EXERCISE:
All that is needed is each line of the entries holding the word "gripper", copied as it stands.

ENTRIES SHOWN:

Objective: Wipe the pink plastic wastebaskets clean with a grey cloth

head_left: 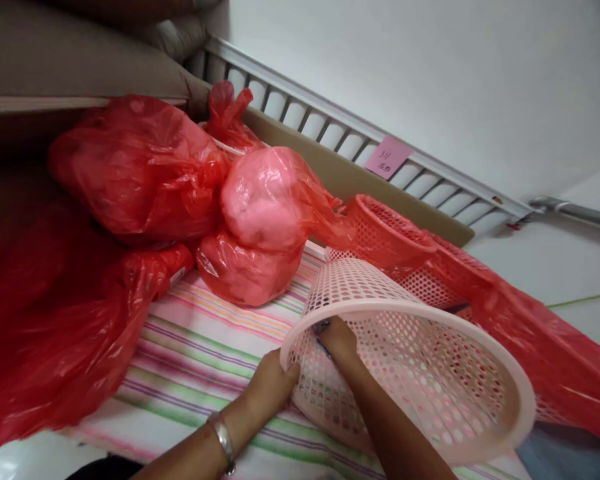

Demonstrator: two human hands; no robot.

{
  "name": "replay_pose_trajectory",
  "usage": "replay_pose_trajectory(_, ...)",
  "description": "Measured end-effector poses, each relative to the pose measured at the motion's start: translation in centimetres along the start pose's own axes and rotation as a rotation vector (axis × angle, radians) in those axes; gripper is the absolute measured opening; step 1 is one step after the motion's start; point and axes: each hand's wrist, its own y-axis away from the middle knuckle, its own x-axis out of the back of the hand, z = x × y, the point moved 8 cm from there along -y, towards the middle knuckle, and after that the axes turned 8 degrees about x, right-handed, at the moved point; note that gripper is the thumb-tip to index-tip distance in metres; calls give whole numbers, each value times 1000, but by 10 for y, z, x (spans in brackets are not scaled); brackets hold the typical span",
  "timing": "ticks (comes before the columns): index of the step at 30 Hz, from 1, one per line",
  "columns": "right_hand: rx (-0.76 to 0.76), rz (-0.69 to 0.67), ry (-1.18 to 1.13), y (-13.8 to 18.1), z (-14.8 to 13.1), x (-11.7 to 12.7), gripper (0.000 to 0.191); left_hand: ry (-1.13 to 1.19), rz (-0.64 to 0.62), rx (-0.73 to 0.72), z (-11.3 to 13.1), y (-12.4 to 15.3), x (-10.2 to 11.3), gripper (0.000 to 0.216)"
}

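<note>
The left hand (270, 383) closes its grip on the outside of the pale pink perforated basket (405, 373), fingers curled over the rim and pressed on the mesh wall, a metal bracelet (223, 440) at its wrist. The right hand (337, 337) reaches inside the basket, its grip closed on a small dark thing (321, 327) held against the inner wall, too small to make out. The basket lies on its side, mouth toward the camera, on a striped cloth (200, 347). Just behind it a red perforated basket (380, 230) lies tilted, partly wrapped in red plastic (530, 347). To the left, knotted red plastic bags (145, 167) with pale contents are heaped on the cloth, against a brown cardboard edge (360, 183) and a white slatted rail (330, 123) bearing a pink note (387, 158).
</note>
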Motion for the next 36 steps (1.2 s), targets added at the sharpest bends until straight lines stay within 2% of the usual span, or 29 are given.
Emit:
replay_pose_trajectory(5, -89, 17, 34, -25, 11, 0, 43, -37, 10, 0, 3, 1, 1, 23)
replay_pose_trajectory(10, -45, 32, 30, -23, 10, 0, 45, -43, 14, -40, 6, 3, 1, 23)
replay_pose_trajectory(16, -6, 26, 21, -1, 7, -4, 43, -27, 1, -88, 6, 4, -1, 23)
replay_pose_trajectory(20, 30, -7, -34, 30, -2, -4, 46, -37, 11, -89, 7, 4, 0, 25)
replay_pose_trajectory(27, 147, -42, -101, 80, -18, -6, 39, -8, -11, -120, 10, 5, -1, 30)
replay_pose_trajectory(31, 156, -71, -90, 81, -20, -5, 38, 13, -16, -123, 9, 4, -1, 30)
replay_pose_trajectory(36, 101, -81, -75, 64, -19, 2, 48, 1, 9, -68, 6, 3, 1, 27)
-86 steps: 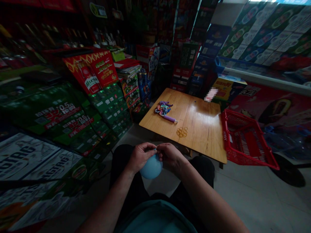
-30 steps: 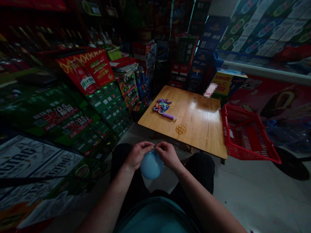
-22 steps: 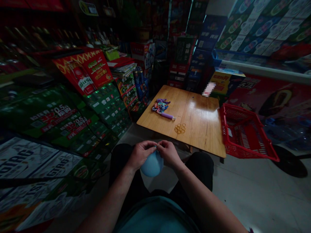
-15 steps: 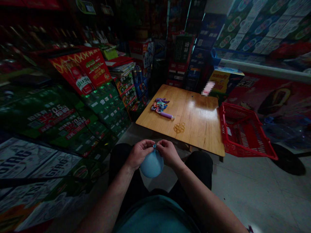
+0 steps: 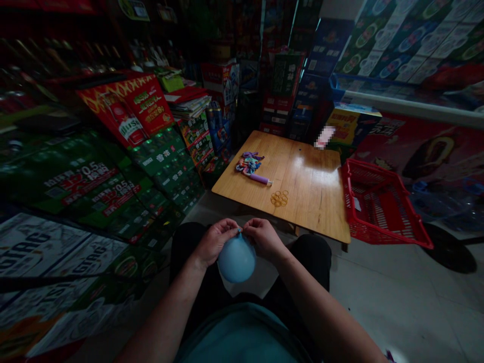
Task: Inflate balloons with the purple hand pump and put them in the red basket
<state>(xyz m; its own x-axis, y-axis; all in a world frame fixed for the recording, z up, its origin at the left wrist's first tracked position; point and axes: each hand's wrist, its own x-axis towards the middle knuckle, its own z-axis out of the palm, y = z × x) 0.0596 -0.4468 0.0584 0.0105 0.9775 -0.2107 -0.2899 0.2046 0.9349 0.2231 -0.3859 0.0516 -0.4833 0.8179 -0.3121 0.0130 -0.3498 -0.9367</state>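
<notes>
Between my knees hangs an inflated light-blue balloon [image 5: 237, 259], its neck pointing up. My left hand [image 5: 218, 241] pinches the neck from the left, thumb and fingertips closed on it. From the other side my right hand [image 5: 263, 237] grips the same neck, its fingertips almost meeting those of the left. The small rolled lip of the neck shows between the fingers. Beyond my hands, on the wooden table [image 5: 302, 186], lie several yellow rubber bands [image 5: 279, 198], a purple hand pump [image 5: 260, 179] and a pile of uninflated coloured balloons [image 5: 248, 162].
A red plastic basket [image 5: 385, 201] stands right of the table. Green beer cartons [image 5: 162, 171] are stacked along the left, with white cartons [image 5: 34, 247] nearer me. A yellow and blue box [image 5: 346, 123] sits behind the table. My dark-trousered knees flank the balloon.
The balloon's neck has sunk lower between my fingers and its lip shows less. The balloon body sits slightly lower and looks a little wider. Both hands still hold the neck.
</notes>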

RESPONSE FOR THIS EXERCISE:
  "description": "Measured end-effector poses, each relative to the pose measured at the motion's start: translation in centimetres along the start pose's own axes and rotation as a rotation vector (axis × angle, radians) in those axes; gripper is the absolute measured opening; step 1 is one step after the motion's start; point and axes: each hand's wrist, its own y-axis away from the middle knuckle, its own x-axis out of the back of the hand, z = x × y, the point moved 8 cm from there along -y, towards the middle knuckle, and after that the axes turned 8 degrees about x, right-handed, at the moved point; note that gripper is the thumb-tip to index-tip distance in metres; calls give whole numbers, each value times 1000, but by 10 for y, z, x (spans in brackets are not scaled); brackets hold the typical span",
  "columns": "right_hand: rx (-0.76 to 0.76), rz (-0.69 to 0.67), ry (-1.18 to 1.13), y (-13.8 to 18.1), z (-14.8 to 13.1), x (-11.7 to 12.7), gripper (0.000 to 0.191); left_hand: ry (-1.13 to 1.19), rz (-0.64 to 0.62), rx (-0.73 to 0.72), z (-11.3 to 13.1), y (-12.4 to 15.3), x (-10.2 to 11.3), gripper (0.000 to 0.216)"

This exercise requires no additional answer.